▶ _What to work on_
Where a line in the material beneath contains "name", count it. Give the number only.

▶ _Supplied data_
↓↓↓

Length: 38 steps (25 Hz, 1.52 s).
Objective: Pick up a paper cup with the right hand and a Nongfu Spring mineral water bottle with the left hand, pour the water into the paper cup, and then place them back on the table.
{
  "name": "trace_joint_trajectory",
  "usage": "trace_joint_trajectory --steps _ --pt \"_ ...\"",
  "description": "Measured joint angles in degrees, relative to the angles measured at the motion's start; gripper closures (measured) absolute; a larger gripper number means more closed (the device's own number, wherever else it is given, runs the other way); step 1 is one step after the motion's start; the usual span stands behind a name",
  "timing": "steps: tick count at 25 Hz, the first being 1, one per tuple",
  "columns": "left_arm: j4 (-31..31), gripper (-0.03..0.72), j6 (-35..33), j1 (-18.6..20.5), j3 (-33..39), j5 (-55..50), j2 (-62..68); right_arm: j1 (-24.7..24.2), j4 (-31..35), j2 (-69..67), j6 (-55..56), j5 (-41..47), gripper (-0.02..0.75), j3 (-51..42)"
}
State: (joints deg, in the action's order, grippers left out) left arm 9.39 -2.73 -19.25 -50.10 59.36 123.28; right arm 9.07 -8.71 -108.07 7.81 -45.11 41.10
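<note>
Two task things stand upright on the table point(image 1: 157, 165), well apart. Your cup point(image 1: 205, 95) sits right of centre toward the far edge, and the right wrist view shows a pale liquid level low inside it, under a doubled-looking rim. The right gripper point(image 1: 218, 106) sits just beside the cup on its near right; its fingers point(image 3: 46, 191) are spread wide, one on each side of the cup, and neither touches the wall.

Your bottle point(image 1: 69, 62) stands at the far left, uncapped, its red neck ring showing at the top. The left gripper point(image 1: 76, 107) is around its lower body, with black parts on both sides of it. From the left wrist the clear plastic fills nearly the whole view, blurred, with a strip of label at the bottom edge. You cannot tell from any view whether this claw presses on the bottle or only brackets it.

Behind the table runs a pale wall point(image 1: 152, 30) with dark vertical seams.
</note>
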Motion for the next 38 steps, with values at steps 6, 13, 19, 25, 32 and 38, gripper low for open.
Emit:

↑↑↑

▶ _Answer section_
2